→ **Work order**: What follows is a listing. Write it all out exactly.

→ **Dataset content**:
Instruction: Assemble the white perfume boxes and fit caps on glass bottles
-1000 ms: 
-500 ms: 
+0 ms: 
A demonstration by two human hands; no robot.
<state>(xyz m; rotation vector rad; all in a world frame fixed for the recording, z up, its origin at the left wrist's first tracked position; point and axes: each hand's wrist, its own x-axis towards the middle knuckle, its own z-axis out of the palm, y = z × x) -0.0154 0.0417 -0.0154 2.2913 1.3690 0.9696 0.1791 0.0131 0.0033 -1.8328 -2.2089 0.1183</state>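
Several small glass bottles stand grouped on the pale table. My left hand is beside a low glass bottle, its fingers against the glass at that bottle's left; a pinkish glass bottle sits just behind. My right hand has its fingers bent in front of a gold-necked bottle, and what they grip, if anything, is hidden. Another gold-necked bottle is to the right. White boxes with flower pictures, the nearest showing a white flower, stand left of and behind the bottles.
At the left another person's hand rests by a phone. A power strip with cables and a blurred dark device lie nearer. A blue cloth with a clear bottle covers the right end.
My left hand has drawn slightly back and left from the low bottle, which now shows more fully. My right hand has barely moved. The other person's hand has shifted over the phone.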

→ **Response area**:
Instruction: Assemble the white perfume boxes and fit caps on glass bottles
-1000 ms: 
-500 ms: 
+0 ms: 
A demonstration by two human hands; no robot.
<state>(xyz m; rotation vector rad; all in a world frame fixed for the recording, z up, its origin at the left wrist's first tracked position; point and axes: each hand's wrist, its own x-axis towards the middle knuckle, its own z-axis out of the palm, y = z × x) -0.0154 0.0417 -0.0154 2.2913 1.3690 0.9696 0.1791 0.0131 0.0033 -1.8328 -2.2089 0.1183</state>
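Several small glass bottles stand grouped on the pale table. My left hand is beside a low glass bottle, its fingers against the glass at that bottle's left; a pinkish glass bottle sits just behind. My right hand has its fingers bent in front of a gold-necked bottle, and what they grip, if anything, is hidden. Another gold-necked bottle is to the right. White boxes with flower pictures, the nearest showing a white flower, stand left of and behind the bottles.
At the left another person's hand rests by a phone. A power strip with cables and a blurred dark device lie nearer. A blue cloth with a clear bottle covers the right end.
My left hand has drawn slightly back and left from the low bottle, which now shows more fully. My right hand has barely moved. The other person's hand has shifted over the phone.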

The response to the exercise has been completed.